Silvio “Leo Titanic” Berlusconi e Mara “Kate Titanic” Carfagna
Noi lo avevamo già detto a luglio (in un post intitolato “Tettanic”). E poi lo avevamo ripetuto in tutte le salse (per esempio: qui, qui e qui). Ora finalmente anche la stampa titolata sembra accorgersi del problemuccio che ci si para davanti: quell’oggetto volante non identificato chiamato debito pubblico italiano rischia di esploderci in faccia come un petardo.
Per la cronaca: a sdoganare definitivamente l’argomento è stato il padre-padrone di Repubblica, Eugenio Scalfari. Che in un lungo editoriale, giusto domenica scorsa ha scritto: il ministro delle Finanze, Giulio Tremonti “teme - ed ha ragione di temere - che i titoli italiani non troveranno sottoscrittori, attratti dai titoli emessi dagli altri paesi membri dell’ Unione europea e in particolare dalla Germania e dalla Francia. Ci sarà, in questo 2009, una marea di nuove emissioni per finanziare i deficit dei bilanci europei, tutti in grave disavanzo per arginare con maggiori spese e con sgravi fiscali la recessione ormai in atto. I risparmiatori chiamati a scegliere a quale titolo affidare i loro risparmi preferiranno i “bond” tedeschi e francesi o addirittura i “Treasury bond” del Tesoro americano, a quelli italiani.
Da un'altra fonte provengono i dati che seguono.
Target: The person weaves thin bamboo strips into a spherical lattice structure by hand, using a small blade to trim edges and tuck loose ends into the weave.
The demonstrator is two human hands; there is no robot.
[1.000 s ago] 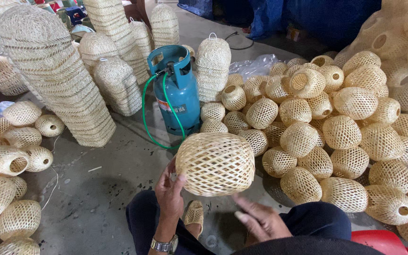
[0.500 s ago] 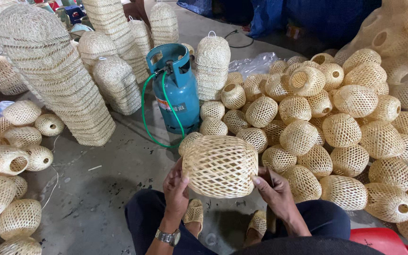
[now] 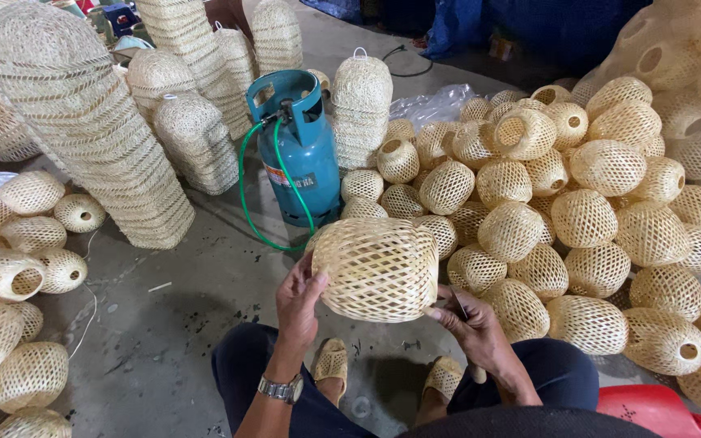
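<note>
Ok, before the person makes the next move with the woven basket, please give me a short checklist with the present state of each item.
1. Left hand supports the woven basket: ok, palm and fingers lie on its left side.
2. Right hand on the basket: ok, its fingers touch the lower right edge.
3. Basket lifted off the floor: ok, it is held above the knees.
4. Basket apart from the gas cylinder and green hose: ok, both stand behind it.
5. Weave undamaged: cannot tell, only one side shows.
6. Something thin in the right hand: cannot tell, too small.
</note>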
Non inganni l’ andamento delle ultime aste, dove la domanda di Buoni del Tesoro a tre mesi è stata superiore all’ offerta. Si trattava di importi relativamente modesti e Germania e Francia dal canto loro non avevano ancora inondato il mercato con emissioni massicce“.
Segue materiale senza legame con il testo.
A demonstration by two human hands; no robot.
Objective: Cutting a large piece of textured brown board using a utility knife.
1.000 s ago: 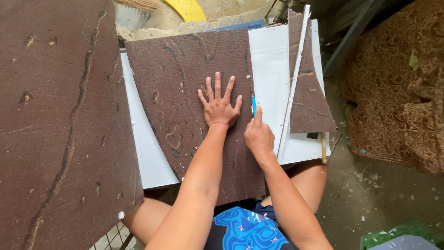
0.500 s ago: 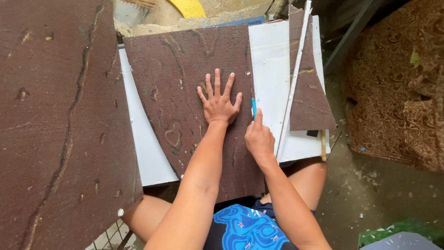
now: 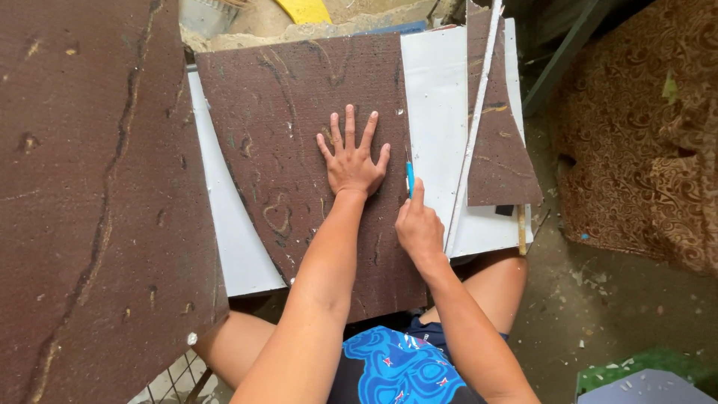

Che dire? Molto bene. Il fatto che il nostro debituccio - che ha raggiunto la cifra record di 1.670 miliardi di euro (pari, in vecchie lire, all’ormai impronunciabile cifra di 3.233.570.900.000.000) - non sia più solo argomento da bamboccioni o da blogger “catastrofisti” (stile Beppe Grillo) è già un passo avanti. Ma: a quando l’ingresso della questioncella nel fumoso dibattito politico? E soprattutto: a quando uno straccio di ipotesi di soluzione (sempre che ce ne sia una)? Non per altro. E’ che magari ce la sfanghiamo anche ’sta volta. Ma vivere su un Titanic eternamente alla deriva - o se preferite come se avessimo una bomba (il debito) innescata sotto il sedere - non è il massimo. Nè tantomeno una garanzia per il futuro. Sempre che un futuro, per questo ex Belpaese, ci sia.